• [What to work on]:
Review the material and extract every line in which the word "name" occurs.

• [Recorded data]:
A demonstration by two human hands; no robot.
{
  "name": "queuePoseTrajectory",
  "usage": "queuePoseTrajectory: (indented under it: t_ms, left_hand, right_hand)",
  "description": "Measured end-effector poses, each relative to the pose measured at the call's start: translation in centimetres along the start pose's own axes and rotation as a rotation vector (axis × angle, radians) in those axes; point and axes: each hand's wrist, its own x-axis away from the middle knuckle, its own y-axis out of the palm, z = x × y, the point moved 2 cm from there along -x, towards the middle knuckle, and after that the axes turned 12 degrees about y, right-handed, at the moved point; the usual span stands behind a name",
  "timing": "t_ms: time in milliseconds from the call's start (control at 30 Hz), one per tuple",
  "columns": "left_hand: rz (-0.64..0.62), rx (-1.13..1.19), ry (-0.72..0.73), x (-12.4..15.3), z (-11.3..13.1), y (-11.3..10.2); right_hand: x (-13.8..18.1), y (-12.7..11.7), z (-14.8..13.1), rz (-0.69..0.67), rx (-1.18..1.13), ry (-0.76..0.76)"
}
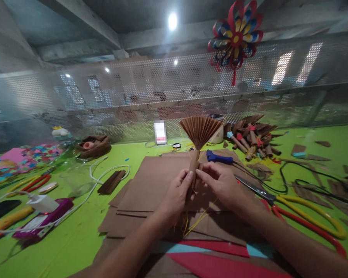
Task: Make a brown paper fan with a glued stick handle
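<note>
A pleated brown paper fan (200, 130) stands upright above the middle of the table, its folded stem pinched between both hands. My left hand (176, 193) wraps the stem from the left with the thumb on top. My right hand (220, 183) pinches the same stem from the right with its fingertips. Thin yellow string (191, 224) hangs below the hands. Under them lies a stack of brown paper sheets (145, 185) on the green table (75, 239).
Yellow and red scissors (301, 210) lie at the right, a blue glue gun (219, 157) with a black cable behind the fan. A pile of rolled brown pieces (253, 135) sits at the back right. A charger, white cable (101, 173) and purple phone (43, 220) lie left. Red and blue sheets (217, 256) are near me.
</note>
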Motion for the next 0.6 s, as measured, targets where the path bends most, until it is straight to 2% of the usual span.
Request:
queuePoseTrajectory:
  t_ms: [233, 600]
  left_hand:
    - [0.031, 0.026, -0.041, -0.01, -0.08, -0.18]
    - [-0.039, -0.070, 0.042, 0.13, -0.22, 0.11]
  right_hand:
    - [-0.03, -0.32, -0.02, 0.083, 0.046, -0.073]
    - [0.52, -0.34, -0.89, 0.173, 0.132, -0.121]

• [Task output]:
  "name": "queuePoseTrajectory",
  "description": "Measured end-effector poses, each relative to the pose measured at the call's start: translation in centimetres along the start pose's own axes and rotation as a rotation vector (axis × angle, radians) in those axes; point and axes: each hand's wrist, its own x-axis away from the middle knuckle, its own y-axis out of the palm, z = x × y, the point moved 2 cm from there along -x, towards the middle knuckle, and after that the axes turned 12 degrees about y, right-handed, at the moved point; the usual span stands behind a name",

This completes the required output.